[Requirement]:
Write out, word for word, every line in the data below from the one containing "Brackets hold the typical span" to the one containing "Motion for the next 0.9", both of them included.

[Data]:

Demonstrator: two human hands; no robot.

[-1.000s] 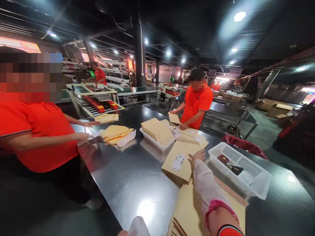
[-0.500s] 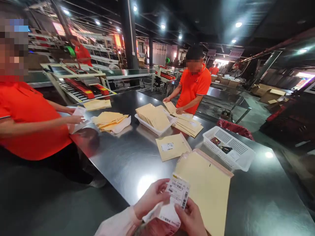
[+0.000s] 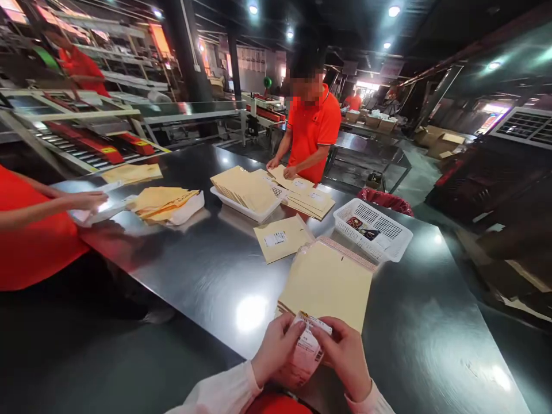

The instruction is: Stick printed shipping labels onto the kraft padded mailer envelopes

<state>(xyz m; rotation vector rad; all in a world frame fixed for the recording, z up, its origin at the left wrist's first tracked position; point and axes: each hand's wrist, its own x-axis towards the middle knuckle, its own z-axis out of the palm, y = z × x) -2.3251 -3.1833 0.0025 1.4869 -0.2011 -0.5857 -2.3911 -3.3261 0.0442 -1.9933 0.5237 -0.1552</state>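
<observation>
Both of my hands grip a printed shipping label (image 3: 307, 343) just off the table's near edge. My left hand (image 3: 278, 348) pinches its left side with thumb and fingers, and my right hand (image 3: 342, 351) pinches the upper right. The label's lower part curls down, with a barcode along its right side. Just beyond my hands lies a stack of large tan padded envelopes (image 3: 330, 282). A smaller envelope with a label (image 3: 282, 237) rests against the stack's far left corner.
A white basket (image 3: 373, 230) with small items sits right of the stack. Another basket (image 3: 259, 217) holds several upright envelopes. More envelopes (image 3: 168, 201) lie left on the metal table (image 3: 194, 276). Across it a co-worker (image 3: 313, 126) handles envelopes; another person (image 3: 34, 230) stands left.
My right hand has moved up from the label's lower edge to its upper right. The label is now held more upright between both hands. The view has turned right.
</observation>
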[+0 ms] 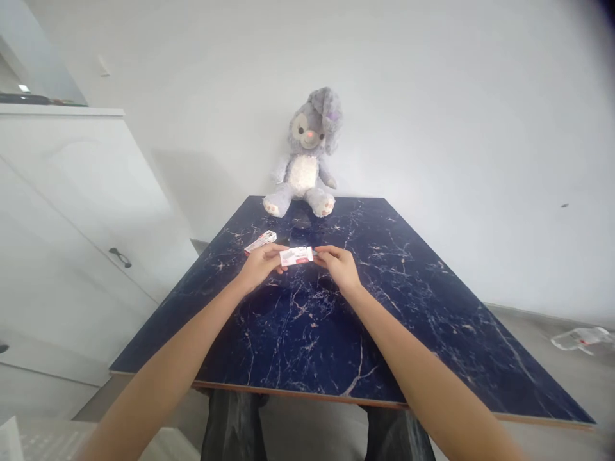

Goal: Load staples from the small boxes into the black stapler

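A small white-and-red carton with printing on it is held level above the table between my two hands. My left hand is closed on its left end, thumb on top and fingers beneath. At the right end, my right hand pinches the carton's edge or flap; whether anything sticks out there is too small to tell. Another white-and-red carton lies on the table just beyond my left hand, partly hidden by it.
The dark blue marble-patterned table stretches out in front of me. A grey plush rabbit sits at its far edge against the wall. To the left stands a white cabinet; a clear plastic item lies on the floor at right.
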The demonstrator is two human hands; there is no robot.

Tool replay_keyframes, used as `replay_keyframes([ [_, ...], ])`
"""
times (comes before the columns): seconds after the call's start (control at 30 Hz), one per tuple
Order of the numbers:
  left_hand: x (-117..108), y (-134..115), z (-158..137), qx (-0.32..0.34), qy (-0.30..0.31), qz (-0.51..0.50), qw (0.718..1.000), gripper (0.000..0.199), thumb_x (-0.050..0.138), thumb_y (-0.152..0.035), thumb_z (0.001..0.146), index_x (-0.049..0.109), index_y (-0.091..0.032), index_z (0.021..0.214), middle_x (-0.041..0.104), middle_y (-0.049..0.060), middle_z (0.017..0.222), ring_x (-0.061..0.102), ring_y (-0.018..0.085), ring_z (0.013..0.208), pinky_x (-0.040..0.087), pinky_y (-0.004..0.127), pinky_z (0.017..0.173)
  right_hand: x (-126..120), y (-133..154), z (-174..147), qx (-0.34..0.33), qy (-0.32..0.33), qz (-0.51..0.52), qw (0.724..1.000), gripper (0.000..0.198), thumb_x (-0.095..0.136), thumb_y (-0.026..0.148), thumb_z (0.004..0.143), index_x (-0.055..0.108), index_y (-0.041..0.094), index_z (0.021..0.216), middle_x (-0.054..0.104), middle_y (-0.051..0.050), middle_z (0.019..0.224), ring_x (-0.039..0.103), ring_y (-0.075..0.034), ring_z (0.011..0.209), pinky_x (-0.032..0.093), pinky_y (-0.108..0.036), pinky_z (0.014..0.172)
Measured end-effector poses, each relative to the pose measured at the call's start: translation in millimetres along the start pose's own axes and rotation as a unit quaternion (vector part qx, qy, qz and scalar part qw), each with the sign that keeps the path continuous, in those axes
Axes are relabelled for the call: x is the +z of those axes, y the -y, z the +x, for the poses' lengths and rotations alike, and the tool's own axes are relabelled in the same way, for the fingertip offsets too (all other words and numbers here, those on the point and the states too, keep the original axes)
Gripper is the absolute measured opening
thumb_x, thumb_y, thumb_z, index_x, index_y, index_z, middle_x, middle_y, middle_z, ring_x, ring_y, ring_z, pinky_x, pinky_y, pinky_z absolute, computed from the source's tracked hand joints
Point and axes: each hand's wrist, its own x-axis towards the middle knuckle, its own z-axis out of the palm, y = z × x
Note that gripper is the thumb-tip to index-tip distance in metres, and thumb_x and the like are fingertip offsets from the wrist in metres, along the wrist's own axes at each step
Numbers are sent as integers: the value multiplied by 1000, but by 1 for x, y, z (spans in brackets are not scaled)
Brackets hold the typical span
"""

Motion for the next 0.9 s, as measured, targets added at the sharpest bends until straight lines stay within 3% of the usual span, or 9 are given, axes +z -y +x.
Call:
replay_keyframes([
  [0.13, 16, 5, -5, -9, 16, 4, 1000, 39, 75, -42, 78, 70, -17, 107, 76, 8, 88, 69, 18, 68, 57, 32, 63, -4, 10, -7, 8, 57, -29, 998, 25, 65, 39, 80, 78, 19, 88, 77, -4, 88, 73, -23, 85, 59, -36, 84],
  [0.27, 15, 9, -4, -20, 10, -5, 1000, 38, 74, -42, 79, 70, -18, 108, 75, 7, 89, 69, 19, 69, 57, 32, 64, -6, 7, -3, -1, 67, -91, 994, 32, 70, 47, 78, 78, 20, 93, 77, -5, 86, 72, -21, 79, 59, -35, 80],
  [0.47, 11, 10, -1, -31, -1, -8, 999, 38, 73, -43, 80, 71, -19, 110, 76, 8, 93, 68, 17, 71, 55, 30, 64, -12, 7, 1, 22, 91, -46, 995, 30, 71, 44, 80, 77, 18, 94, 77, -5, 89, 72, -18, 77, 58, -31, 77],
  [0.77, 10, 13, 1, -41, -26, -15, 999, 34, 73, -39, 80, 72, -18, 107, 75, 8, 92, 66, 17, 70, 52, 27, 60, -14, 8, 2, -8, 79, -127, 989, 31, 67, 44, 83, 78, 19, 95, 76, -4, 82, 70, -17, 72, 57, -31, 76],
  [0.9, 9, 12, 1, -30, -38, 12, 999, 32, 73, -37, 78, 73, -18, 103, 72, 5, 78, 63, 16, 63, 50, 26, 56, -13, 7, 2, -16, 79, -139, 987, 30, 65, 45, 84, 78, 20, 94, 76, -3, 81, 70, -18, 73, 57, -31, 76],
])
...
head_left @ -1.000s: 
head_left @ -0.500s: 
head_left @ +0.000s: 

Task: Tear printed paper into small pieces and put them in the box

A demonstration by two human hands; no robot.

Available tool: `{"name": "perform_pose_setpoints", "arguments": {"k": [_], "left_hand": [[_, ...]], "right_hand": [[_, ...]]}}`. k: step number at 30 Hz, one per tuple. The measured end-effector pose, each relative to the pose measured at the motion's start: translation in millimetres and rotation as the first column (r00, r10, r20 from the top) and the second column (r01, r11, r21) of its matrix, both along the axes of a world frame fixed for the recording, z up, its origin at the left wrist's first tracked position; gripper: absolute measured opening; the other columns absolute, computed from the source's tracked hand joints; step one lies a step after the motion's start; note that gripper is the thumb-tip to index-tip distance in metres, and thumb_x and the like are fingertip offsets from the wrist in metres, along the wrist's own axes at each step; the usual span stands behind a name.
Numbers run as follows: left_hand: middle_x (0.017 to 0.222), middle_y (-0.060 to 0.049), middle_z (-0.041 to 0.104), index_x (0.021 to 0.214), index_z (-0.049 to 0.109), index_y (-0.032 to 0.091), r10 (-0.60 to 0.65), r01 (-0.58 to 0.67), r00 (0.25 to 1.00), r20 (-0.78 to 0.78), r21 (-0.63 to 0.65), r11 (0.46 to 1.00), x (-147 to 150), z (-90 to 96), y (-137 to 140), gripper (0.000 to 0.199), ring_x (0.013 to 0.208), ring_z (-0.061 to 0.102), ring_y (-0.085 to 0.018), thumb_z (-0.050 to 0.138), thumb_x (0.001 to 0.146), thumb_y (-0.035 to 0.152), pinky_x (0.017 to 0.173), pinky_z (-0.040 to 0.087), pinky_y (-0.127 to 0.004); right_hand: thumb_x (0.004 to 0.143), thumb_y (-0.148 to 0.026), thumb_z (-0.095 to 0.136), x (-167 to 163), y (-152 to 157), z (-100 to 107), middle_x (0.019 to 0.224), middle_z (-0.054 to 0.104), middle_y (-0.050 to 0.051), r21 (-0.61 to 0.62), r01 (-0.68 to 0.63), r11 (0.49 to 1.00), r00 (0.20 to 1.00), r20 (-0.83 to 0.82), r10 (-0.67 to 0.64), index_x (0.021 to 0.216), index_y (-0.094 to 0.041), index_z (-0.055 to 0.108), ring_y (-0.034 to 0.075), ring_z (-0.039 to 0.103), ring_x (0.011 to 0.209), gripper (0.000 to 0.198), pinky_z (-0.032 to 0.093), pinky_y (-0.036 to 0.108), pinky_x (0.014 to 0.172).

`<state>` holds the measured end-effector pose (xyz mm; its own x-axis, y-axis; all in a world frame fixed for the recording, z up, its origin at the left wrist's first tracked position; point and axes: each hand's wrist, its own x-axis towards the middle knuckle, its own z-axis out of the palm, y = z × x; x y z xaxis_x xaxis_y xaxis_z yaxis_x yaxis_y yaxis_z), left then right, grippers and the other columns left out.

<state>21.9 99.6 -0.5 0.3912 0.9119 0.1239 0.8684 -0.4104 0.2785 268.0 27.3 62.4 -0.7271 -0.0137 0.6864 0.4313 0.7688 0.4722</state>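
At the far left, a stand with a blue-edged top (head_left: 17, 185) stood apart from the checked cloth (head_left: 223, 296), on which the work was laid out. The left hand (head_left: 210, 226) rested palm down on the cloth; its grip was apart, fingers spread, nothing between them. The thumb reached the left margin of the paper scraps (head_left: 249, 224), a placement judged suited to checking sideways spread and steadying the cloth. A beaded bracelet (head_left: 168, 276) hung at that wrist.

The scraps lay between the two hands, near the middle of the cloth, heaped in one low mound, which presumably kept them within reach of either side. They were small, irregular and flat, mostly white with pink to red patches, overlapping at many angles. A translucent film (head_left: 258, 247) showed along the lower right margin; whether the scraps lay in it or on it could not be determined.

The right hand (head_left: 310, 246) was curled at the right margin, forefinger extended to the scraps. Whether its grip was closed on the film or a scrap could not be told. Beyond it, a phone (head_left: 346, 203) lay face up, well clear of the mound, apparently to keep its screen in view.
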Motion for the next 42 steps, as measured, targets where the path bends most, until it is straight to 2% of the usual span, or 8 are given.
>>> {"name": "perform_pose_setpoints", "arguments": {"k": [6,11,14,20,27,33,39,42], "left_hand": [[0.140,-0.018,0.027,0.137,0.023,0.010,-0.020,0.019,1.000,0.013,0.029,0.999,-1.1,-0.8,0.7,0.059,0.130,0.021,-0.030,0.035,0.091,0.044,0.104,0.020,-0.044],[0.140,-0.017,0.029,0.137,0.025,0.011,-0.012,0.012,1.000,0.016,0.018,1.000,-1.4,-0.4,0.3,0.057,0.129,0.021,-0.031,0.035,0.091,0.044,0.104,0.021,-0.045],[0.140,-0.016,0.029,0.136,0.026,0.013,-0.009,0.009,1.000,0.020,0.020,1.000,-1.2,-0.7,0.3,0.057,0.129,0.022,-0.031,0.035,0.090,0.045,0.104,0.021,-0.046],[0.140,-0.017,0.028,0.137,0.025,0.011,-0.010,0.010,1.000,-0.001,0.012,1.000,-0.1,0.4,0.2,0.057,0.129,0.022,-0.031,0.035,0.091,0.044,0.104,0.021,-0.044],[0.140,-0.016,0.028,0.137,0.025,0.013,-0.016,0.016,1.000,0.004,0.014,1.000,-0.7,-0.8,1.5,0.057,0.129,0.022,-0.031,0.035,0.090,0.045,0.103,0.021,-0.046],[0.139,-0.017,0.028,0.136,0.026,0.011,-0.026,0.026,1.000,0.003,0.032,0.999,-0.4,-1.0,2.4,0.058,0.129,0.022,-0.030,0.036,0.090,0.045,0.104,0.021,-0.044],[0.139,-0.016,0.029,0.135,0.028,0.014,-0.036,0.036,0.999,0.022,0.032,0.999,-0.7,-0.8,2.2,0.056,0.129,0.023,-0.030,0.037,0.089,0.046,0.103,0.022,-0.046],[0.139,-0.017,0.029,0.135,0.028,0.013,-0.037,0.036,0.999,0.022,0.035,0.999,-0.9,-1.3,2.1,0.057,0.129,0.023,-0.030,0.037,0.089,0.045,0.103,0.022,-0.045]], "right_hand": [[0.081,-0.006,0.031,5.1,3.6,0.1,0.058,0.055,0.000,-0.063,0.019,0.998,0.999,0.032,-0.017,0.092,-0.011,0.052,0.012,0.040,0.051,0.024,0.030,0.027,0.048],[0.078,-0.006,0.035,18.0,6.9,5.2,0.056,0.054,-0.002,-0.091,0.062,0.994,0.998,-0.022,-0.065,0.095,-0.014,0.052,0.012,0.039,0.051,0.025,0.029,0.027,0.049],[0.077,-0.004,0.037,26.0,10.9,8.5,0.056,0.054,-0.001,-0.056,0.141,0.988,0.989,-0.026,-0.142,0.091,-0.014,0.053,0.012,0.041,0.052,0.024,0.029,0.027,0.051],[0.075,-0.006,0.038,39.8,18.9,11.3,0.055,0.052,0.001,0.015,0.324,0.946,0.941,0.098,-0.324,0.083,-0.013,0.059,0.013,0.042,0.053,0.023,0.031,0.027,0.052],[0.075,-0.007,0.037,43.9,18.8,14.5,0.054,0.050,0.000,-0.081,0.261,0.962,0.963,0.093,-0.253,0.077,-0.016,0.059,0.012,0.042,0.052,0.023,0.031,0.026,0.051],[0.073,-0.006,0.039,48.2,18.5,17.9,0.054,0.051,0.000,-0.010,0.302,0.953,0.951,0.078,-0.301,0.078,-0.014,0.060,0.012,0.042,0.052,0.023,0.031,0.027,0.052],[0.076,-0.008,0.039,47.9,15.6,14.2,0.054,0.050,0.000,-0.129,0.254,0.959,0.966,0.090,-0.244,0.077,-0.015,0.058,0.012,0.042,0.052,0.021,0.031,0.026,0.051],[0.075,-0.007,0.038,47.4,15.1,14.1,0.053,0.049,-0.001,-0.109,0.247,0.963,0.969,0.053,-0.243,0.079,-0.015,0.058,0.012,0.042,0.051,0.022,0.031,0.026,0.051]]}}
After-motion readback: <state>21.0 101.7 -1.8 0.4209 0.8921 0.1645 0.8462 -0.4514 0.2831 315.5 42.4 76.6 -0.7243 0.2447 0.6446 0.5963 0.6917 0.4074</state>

[Response to the exercise]:
Brackets hold the typical span
"""

Motion for the next 0.9 s, as measured, targets added at the sharpest bends until straight lines stay within 3% of the usual span, or 9 are given, axes +z -y +x.

Nothing else belongs in this answer.